Four eco-ecomusems were built in Guizhou under the Sino-Norwegian joint cultural project.Three eco-museums established in Shuoga, Zhenshan and Tangan represent Miao, Bo-i and Dong cultures respectively. While the fourth one in Longli tells of the story of how a handful of Han soldiers and their families in a distant military fort established themselves among the ethnic minorities. They became the "inorities" among the minorities.
The Longli Fort Eco-museum is located in Longli, 52 km from Jinping County of Guizhou. The 600-year old fort still preserves the basic framework of the military fort. The fortification, the fort entrances, the local school, the ancestral temples, water wells, stone monuments etc stand testimony to more than 600 years of history. Han traditions like dragon dance, Han operas, story-telling etc from Central China are kept intact and are still very much part of the lives of Longlii people today.
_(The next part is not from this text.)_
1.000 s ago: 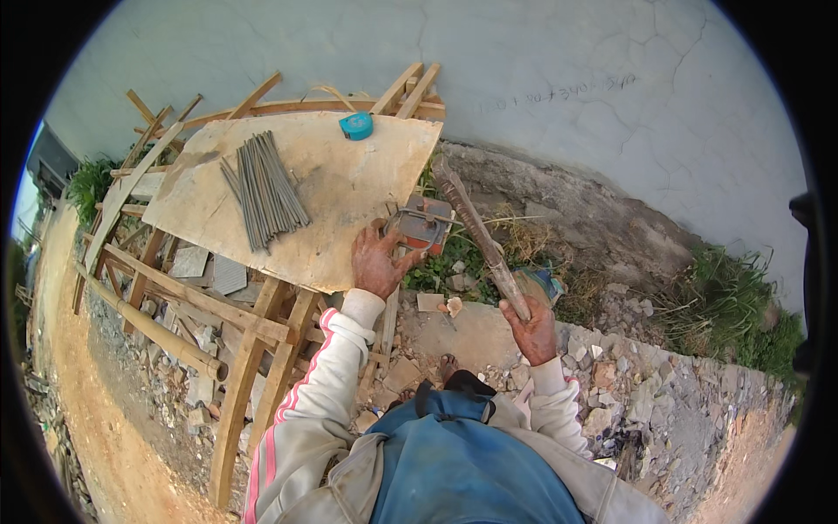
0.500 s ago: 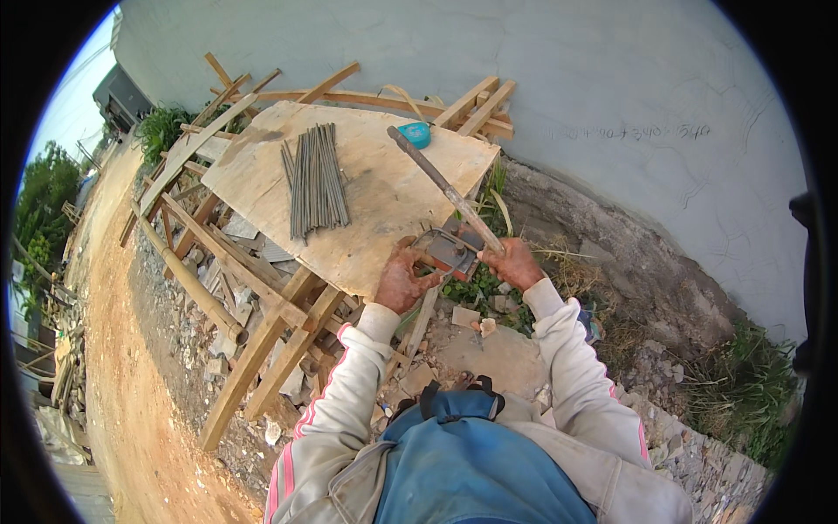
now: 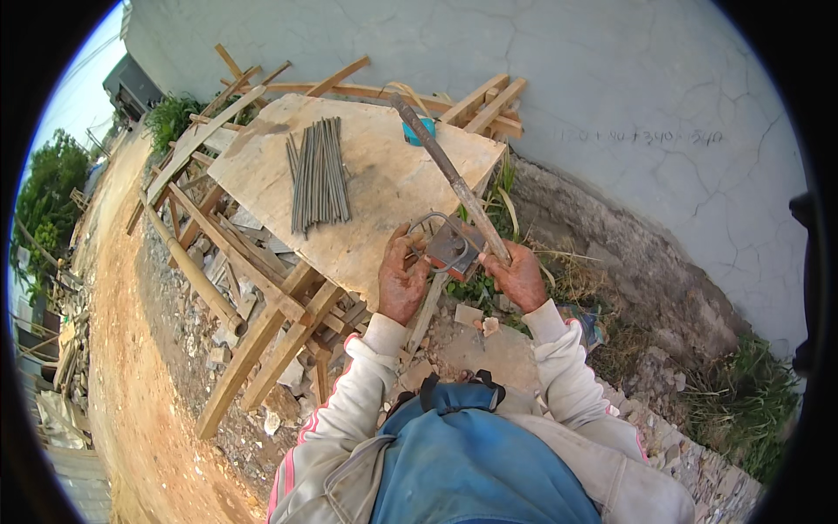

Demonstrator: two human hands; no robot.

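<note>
In my left hand (image 3: 403, 279), a bent steel rod loop (image 3: 428, 215) is pinched between thumb and fingers. The loop lies across a small rusty metal block (image 3: 469, 234) at the near right corner of the board; how the block is fixed cannot be seen. My right hand (image 3: 518, 278) is wrapped round the near end of a long rusty steel bar (image 3: 454, 179), which slants up and left over the board. The bar's near end is hidden by my fingers and the block.
The worn plywood board (image 3: 384, 166) rests on timber beams (image 3: 253, 349). A bundle of straight steel rods (image 3: 319, 179) and a turquoise tape measure (image 3: 417, 132) lie on it. Beyond stands a cracked grey wall (image 3: 611, 79). Rubble (image 3: 279, 384) covers the ground; a dirt path (image 3: 131, 349) runs left.
The rod loop has turned and lifted at its far side, and my left fingers have shifted their hold. The bar stays in my right hand. The whole view has shifted slightly.
</note>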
The fortification of Longli started as early as A.D. 1386, soldiers and their families were sent there subsequently to maintain peace and order against local minorities "ebels" Accordingly to local records, 360 soldiers and 13 officers were sent in the beginning, and they were ordered to station there permanently: No one is allowed to leave the locality and return without permission, and their sons and grandsons will take up their roles perpetually. Later, the Qing dynasty adopted the same policy.
Today, Han traditions are still being observed and maintained by the people living in Longli Fort, and they rarely inter-marry with the neighboring minorities. The place is now a part of the Autonomous Region of the Miao and Dong in South-East Guizhou, but still the people of Longli seem to resist any acculturation with their neighbors and stick steadfastly to their Han traditions.